22

Oftentimes data structures' valid initialization is to set all members to zero. Even when programming in C++, one may need to interface with an external API for which this is the case.

Is there any practical difference between:

some_struct s;
memset(&s, 0, sizeof(s));

and simply

some_struct s = { 0 };

Do folks find themselves using both, with a method for choosing which is more appropriate for a given application? (Hopefully it is understood that this is only currently applicable to POD structures; you'd get all sorts of havoc if there was a C++ std::string in that structure.)
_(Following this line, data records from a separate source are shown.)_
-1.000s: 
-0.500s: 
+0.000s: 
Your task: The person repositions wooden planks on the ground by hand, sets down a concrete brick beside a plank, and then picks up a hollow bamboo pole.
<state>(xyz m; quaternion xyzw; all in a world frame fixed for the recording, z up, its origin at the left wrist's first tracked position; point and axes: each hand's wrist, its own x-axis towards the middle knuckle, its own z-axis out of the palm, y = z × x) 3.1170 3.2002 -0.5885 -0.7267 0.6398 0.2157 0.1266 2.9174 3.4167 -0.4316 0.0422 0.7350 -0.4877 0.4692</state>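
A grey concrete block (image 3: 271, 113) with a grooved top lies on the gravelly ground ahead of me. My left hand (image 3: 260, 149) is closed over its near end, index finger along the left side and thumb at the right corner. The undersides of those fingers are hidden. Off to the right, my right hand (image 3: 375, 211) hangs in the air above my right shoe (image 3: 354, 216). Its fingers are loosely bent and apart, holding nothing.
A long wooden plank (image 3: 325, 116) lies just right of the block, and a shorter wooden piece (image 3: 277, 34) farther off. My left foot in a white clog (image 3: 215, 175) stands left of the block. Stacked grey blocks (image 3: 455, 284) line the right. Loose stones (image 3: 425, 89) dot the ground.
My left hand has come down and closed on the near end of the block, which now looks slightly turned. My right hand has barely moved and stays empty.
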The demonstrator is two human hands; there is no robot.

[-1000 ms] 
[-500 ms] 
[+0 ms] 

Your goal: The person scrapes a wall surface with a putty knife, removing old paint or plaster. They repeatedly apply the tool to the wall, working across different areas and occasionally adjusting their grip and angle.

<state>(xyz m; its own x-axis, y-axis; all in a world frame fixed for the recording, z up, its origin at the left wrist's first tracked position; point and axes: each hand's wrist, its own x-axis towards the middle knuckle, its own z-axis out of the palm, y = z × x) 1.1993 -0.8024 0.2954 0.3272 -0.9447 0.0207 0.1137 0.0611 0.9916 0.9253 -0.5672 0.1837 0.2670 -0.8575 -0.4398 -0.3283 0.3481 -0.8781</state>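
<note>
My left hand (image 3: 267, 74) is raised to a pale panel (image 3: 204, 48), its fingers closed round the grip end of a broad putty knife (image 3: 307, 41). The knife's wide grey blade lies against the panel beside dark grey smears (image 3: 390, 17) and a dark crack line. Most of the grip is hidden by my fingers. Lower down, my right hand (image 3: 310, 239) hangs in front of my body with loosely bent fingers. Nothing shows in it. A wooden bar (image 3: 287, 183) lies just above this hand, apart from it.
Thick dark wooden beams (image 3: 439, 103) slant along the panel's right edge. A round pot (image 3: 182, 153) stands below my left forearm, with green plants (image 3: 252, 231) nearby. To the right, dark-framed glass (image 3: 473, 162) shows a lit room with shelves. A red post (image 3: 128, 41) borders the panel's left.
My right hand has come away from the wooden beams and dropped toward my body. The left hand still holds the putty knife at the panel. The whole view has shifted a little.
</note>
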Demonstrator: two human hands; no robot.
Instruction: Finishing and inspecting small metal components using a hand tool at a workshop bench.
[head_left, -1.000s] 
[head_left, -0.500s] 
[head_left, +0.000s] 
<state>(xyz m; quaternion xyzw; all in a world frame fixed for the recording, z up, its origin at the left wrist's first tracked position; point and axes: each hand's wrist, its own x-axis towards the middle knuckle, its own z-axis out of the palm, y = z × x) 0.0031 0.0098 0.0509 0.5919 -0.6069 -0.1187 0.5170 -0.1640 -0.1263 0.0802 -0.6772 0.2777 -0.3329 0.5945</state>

For myself, as mostly a C++ programmer who doesn't use memset much, I'm never certain of the function signature so I find the second example is just easier to use in addition to being less typing, more compact, and maybe even more obvious since it says "this object is initialized to zero" right in the declaration rather than waiting for the next line of code and seeing, "oh, this object is zero initialized."

When creating classes and structs in C++ I tend to use initialization lists; I'm curious about folks thoughts on the two "C style" initializations above rather than a comparison against what is available in C++ since I suspect many of us interface with C libraries even if we code mostly in C++ ourselves.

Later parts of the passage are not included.